But what is sickle cell disease, what are the symptoms and what is the new treatment crizanlizumab?
Here’s everything you need to know.
What is sickle cell disease?
Sickle cell disease is the name for a group of inherited health conditions that affect the red blood cells. The NHS website notes that the most serious type is called sickle cell anaemia.
People with sickle cell disease produce unusually shaped red blood cells that can cause problems because they do not live as long as healthy blood cells and can block blood vessels.
Sickle cell disease is particularly common in people with an African or Caribbean family background.
The disease is a serious and lifelong health condition, although treatment can help manage many of the symptoms.
However, a recently groundbreaking inquiry into sickle cell disease has found “serious care failings” in acute services, as well as evidence of attitudes underpinned by racism.
The report by the all-party parliamentary group (APPG) on sickle cell and thalassaemia, which was led by Pat McFadden MP, found evidence of sub-standard care for sickle cell patients admitted to general wards or attending A&E departments.
The inquiry also found widespread lack of adherence to national care standards, low awareness of sickle cell disease among healthcare professionals, and examples of inadequate training and insufficient investment in sickle cell care.
What are the symptoms of sickle cell disease?
Sickle cell disease can cause a wide range of symptoms which can start from a few months of age, although many children have few or no symptoms if treatment is started early on.
The main symptoms are:
- painful episodes
- getting infections often
Episodes of pain known as sickle cell crises are one of the most common and distressing symptoms of sickle cell disease, which happen when blood vessels to part of the body become blocked.

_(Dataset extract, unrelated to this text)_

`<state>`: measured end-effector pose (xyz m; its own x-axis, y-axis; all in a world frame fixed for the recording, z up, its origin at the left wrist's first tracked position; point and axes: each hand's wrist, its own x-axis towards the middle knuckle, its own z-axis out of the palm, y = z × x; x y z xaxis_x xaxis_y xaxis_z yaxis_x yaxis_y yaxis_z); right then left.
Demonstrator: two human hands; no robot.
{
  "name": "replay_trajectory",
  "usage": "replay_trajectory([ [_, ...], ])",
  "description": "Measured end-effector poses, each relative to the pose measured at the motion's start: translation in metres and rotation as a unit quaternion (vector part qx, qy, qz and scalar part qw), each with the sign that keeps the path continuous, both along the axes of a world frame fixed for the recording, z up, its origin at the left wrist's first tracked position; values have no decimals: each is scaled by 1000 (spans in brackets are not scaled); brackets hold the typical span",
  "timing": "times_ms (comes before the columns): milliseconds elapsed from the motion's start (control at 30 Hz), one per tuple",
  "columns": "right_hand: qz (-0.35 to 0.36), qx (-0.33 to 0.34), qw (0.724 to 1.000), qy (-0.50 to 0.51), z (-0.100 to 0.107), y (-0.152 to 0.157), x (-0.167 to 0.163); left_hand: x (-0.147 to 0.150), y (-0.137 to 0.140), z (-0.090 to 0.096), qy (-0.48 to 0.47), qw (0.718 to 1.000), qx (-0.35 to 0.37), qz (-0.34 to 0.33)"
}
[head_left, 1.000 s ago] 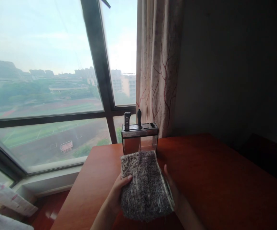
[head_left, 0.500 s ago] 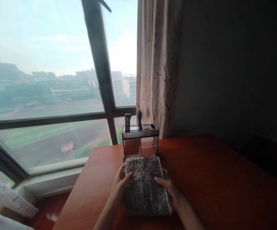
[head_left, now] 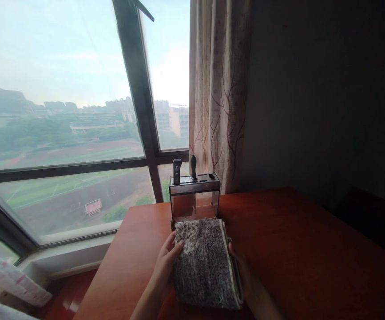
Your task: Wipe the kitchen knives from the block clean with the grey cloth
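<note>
Head cam: L hand (head_left: 164, 263) grips folded gry cloth (head_left: 204, 266); R hand (head_left: 244, 272) at its edge, can't tell grip.

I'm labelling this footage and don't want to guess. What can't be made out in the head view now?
In the head view:
Right hand: most fingers hidden by the shaggy grey cloth.
Left hand: fingertips hidden behind the cloth.
Cloth: its back faces away.
Clear-sided holder: lower front edge covered by the cloth.
Forearms: cut off by the bottom edge.
</note>
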<state>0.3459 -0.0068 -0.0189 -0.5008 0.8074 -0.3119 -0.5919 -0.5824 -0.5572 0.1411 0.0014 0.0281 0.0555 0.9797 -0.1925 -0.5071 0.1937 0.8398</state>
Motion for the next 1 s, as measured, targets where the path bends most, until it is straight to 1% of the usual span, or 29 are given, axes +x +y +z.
replay_trajectory([
  [133,-4,19,1000,6,-2,0,1,0,-1,3,8,1000,-3,5],
  [233,-4,36,999,6,-4,1,4,-3,0,1,15,1000,-1,1],
  [400,37,44,998,-33,-1,0,2,-7,4,-3,36,999,10,-15],
  [500,8,47,998,-32,3,-1,-4,-6,5,-4,48,999,17,-12],
  [567,-12,39,999,-19,4,0,-8,-7,6,-5,47,999,18,-10],
  [700,8,-32,999,8,3,3,-11,-14,17,-2,61,998,26,19],
  [767,0,-56,998,24,1,6,-10,-21,26,5,90,993,51,55],
  [833,-23,-67,997,37,0,8,-9,-29,38,17,130,983,83,103],
  [933,-60,-80,994,42,0,10,-10,-39,62,43,189,957,150,159],
  [1000,-70,-84,993,37,-2,11,-11,-42,80,63,220,937,210,174],
])
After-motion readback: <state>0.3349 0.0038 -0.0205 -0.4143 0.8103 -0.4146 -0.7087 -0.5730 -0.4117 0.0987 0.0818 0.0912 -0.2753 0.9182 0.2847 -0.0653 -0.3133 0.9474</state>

The pain can be severe and lasts for up to 7 days on average.
A sickle cell crisis often affects a particular part of the body, such as the:
- hands or feet (particularly in young children)
- ribs and breastbone
- legs and arms
However, how often someone with sickle cell disease gets episodes of pain varies a lot.
What is the new treatment for sickle cell disease?
The new treatment is a drug called crizanlizumab and is made by Novartis. It works by being injected into a vein and can be taken on its own or alongside standard treatment and regular blood transfusions.
During a trial, patients taking the crizanlizumab had a sickle-cell crisis 1.6 times a year on average, compared with nearly three times a year normally.
However, because the trial was small and lasted only a year, it currently remains unknown how long the benefits last for.
The National Institute for Health and Care Excellence (NICE) - which recommends treatments in England and Wales - is recommending the use of crizanlizumab for over-16s, although this will be under a special arrangement as NICE has not yet recommended its routine use in the NHS.
Additional data on the treatment will also be collected through clinical trials.
Meindert Boysen, deputy chief executive and director of the Centre for Health Technology Evaluation at NICE, said: "Treatment for sickle-cell disease has been limited for years and there has been a lack of treatments for patients whose lives are affected by the condition.
"Crizanlizumab... has shown the potential to improve hundreds of lives and we are delighted to be able to recommend it as the first new treatment for sickle cell disease in two decades."